* _EXERCISE BRIEF_
Below are some records. Say how many of their lines contain the string "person", and give nothing but the number.

* _RECORDS FOR THIS TASK_
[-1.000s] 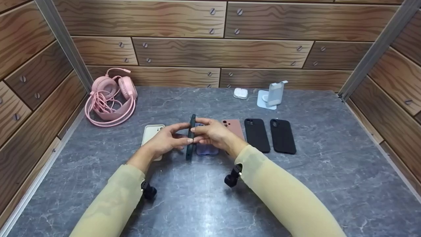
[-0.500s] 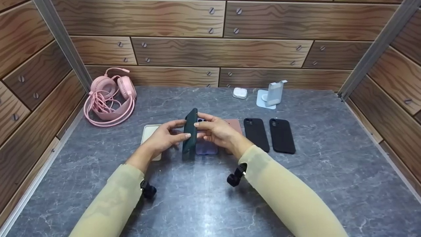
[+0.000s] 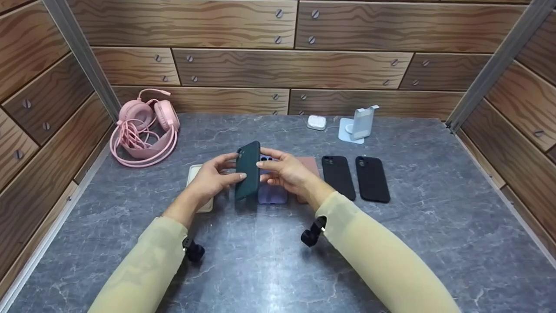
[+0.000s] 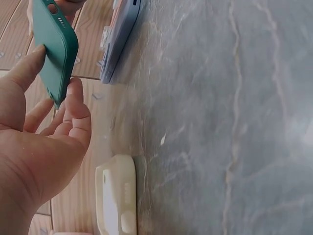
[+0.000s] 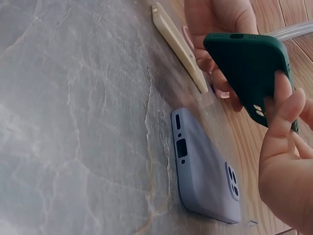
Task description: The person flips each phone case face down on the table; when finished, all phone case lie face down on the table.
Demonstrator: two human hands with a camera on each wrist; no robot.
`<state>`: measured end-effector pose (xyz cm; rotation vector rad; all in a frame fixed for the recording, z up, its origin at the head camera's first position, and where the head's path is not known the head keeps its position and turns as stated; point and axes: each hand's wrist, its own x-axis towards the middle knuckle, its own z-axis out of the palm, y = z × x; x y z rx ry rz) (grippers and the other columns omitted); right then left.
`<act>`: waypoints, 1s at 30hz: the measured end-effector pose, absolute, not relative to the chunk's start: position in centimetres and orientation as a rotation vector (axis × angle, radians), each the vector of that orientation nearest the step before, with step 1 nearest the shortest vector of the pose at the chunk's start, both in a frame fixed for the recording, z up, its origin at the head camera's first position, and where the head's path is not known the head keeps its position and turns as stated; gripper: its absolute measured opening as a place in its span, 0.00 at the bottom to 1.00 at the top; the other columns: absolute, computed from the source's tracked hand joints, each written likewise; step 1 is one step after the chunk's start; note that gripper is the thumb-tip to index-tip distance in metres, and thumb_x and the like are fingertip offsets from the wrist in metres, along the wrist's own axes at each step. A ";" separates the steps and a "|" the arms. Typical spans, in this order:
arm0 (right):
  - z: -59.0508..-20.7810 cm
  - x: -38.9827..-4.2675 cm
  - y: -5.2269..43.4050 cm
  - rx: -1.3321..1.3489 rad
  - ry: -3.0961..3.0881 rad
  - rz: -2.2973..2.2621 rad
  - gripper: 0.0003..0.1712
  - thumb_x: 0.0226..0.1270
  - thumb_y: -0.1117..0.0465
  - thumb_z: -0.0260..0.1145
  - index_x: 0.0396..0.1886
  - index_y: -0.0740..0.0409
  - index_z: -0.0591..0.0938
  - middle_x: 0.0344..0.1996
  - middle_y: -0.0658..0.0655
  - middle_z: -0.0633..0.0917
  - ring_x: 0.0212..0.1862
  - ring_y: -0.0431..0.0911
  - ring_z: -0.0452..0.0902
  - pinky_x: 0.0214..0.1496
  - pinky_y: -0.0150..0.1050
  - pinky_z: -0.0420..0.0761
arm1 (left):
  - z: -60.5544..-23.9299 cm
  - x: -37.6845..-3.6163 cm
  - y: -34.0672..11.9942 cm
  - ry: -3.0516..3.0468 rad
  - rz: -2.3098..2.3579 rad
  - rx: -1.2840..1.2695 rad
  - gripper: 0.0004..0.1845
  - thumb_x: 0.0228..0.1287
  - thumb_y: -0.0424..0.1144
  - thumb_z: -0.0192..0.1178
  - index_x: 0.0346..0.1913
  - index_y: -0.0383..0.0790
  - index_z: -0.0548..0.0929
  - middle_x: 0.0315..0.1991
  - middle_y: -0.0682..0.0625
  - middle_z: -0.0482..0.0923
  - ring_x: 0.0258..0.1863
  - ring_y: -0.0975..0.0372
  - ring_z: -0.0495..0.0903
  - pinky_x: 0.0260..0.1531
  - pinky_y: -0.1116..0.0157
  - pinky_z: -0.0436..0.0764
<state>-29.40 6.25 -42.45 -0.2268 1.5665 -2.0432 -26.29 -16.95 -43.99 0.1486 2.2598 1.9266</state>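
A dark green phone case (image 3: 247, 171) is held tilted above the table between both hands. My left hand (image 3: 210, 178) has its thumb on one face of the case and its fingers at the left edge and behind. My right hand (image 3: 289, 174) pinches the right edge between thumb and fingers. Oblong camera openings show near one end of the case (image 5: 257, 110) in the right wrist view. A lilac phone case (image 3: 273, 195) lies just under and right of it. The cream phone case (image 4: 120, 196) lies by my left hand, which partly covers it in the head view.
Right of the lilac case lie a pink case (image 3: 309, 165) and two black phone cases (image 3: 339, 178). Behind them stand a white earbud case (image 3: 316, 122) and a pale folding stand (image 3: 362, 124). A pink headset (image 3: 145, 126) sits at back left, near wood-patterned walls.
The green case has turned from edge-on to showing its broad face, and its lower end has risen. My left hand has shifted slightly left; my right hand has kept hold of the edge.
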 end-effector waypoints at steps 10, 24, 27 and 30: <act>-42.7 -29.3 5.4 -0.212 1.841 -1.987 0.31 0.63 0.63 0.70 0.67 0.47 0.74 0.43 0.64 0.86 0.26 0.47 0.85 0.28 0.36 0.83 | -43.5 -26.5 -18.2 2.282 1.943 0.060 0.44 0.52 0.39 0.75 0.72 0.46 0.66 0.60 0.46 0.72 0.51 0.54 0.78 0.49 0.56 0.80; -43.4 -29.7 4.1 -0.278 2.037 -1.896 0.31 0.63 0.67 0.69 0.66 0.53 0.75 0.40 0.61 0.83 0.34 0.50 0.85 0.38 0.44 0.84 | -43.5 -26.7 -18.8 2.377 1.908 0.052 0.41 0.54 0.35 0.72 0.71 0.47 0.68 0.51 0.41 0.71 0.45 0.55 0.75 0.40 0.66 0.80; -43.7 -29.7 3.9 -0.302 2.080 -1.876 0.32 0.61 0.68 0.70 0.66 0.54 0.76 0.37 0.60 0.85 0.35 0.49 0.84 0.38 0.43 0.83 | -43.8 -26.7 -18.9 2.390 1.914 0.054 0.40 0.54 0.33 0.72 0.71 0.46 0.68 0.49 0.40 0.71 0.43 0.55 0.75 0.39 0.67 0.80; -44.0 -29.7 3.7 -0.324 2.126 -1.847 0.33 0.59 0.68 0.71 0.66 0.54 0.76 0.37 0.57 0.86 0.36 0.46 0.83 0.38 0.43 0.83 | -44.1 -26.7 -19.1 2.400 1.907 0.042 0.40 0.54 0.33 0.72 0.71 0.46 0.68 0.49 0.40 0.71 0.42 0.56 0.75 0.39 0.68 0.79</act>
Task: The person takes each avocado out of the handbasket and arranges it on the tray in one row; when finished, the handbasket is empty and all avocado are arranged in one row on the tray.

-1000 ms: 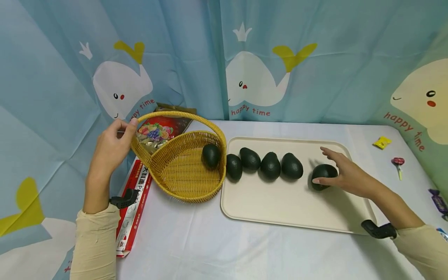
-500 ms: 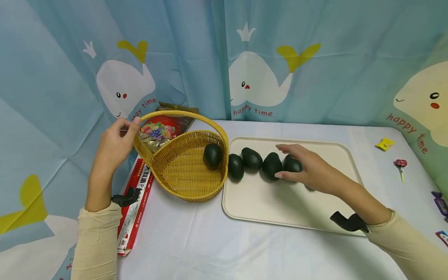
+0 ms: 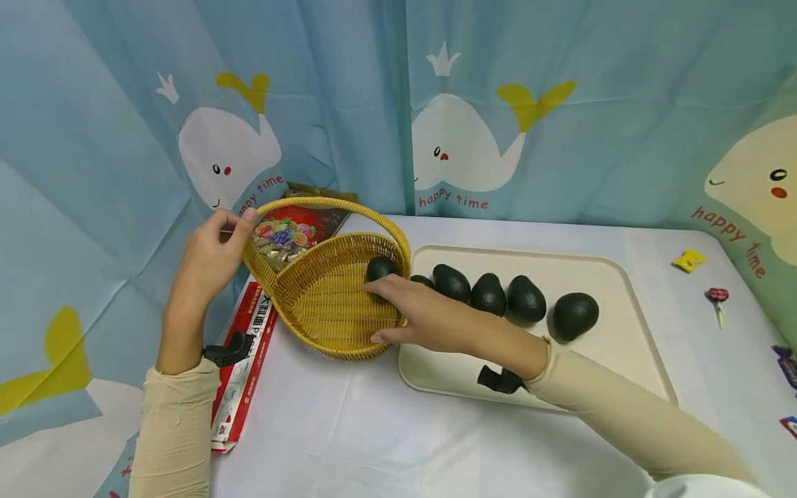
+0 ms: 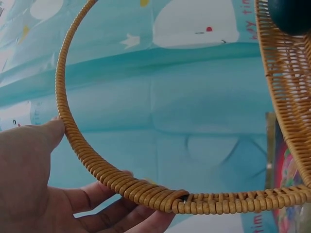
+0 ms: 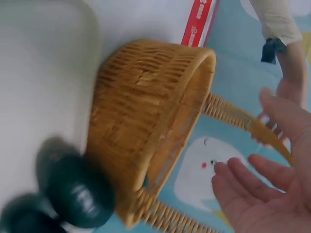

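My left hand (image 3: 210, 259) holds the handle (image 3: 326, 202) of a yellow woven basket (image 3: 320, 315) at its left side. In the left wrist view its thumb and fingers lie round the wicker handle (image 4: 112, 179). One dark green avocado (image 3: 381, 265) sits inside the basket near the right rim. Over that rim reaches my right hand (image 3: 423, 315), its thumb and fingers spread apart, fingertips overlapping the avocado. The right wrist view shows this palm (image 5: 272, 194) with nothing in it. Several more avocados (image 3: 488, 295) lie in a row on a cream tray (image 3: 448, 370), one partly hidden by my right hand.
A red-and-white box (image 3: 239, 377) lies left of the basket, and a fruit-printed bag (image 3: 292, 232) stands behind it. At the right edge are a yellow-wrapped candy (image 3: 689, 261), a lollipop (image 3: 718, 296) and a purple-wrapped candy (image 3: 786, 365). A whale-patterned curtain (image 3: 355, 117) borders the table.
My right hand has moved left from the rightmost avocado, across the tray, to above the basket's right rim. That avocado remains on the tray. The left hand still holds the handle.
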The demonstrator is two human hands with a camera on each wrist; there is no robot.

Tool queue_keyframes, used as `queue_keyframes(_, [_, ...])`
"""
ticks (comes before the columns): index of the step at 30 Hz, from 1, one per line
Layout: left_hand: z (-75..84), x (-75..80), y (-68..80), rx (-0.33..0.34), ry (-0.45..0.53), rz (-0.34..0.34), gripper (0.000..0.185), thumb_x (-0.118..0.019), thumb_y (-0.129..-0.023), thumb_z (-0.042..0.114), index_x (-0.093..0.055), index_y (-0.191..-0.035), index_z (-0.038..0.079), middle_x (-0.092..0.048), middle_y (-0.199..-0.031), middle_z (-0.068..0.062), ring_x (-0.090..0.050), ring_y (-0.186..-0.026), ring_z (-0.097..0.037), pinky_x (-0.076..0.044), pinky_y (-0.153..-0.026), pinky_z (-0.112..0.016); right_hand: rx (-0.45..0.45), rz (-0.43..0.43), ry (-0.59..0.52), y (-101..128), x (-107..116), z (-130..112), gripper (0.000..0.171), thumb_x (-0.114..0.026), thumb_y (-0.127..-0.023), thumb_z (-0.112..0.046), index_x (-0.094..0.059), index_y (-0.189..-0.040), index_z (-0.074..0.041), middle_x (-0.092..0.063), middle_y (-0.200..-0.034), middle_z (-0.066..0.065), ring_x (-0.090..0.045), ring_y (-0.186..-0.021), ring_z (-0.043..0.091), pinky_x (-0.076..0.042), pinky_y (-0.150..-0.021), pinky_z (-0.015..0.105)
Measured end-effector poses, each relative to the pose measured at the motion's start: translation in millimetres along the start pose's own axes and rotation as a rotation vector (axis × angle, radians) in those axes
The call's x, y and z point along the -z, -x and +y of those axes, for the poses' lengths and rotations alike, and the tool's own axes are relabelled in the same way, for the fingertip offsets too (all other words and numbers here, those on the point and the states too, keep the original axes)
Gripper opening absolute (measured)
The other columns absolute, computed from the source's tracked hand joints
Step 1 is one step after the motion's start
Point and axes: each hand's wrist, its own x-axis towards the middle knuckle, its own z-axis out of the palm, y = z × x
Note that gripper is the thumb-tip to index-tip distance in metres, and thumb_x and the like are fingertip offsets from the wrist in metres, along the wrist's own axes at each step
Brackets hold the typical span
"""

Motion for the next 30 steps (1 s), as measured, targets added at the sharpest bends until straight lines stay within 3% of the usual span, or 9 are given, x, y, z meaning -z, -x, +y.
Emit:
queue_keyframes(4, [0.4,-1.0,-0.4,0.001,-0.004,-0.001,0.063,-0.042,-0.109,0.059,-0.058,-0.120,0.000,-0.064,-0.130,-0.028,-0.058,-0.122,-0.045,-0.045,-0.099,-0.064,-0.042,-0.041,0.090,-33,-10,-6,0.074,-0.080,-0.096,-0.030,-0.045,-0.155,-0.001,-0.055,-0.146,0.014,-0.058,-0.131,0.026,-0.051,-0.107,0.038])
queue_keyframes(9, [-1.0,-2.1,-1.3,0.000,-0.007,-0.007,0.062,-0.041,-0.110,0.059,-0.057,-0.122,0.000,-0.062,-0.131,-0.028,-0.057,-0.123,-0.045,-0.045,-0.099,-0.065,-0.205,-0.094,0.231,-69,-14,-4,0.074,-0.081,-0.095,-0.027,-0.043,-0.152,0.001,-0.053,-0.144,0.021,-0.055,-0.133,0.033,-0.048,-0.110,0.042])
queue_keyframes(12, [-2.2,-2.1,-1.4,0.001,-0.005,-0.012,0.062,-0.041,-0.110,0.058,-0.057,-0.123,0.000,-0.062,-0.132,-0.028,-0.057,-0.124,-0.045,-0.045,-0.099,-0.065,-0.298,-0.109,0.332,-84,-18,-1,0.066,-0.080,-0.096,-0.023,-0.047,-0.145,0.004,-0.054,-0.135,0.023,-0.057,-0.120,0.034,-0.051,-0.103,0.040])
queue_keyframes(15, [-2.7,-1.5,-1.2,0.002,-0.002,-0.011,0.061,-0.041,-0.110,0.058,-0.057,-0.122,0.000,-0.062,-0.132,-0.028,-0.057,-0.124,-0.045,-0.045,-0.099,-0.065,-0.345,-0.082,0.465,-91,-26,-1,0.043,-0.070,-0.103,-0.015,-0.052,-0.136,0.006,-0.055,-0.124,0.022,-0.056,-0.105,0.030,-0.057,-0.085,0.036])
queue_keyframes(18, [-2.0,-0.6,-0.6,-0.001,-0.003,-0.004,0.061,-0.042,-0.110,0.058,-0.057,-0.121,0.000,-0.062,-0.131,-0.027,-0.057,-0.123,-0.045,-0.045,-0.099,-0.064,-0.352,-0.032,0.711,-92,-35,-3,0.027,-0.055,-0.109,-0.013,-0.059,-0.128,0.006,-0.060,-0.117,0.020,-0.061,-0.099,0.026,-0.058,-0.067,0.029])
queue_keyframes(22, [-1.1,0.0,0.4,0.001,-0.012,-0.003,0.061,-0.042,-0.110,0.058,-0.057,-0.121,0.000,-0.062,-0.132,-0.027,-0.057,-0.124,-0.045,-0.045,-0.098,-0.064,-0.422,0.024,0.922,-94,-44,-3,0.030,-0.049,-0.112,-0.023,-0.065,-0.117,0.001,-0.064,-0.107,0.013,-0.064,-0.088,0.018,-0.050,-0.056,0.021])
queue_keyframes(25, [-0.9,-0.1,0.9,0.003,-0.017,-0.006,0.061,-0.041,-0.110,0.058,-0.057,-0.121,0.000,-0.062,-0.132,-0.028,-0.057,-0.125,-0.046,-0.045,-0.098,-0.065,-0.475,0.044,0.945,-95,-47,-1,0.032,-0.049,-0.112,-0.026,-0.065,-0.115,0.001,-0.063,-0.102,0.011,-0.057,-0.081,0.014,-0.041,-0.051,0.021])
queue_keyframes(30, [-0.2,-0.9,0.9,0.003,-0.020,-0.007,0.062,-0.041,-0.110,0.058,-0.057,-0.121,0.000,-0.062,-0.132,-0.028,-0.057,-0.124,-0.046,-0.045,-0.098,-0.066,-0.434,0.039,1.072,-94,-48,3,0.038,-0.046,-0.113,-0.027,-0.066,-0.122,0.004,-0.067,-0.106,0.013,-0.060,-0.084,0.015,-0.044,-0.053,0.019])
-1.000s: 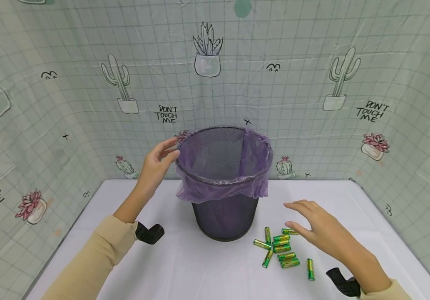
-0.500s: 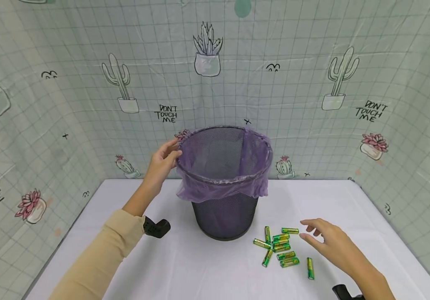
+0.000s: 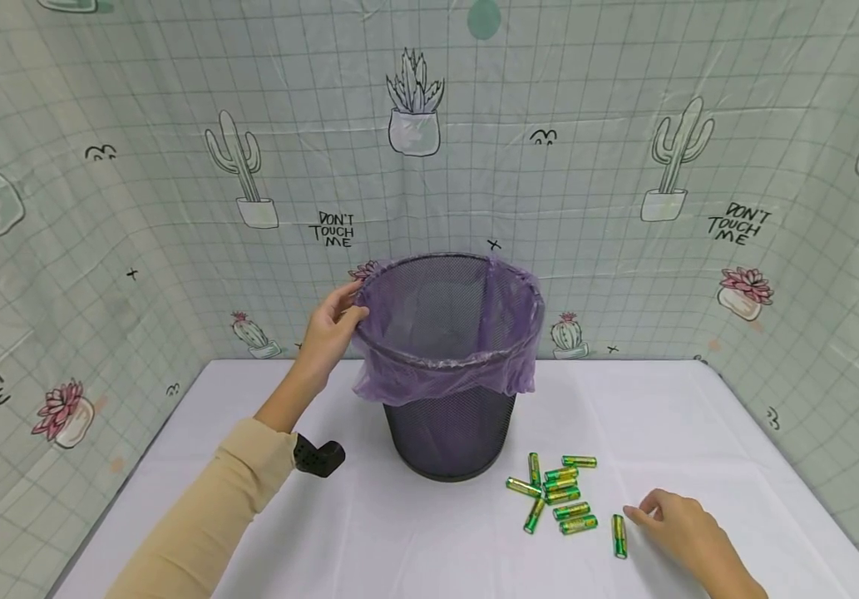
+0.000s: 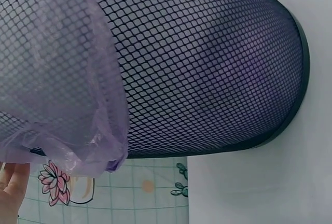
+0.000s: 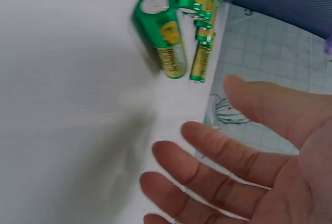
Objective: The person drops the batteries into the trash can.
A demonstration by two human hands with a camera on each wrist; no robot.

* _RESULT BELOW_
3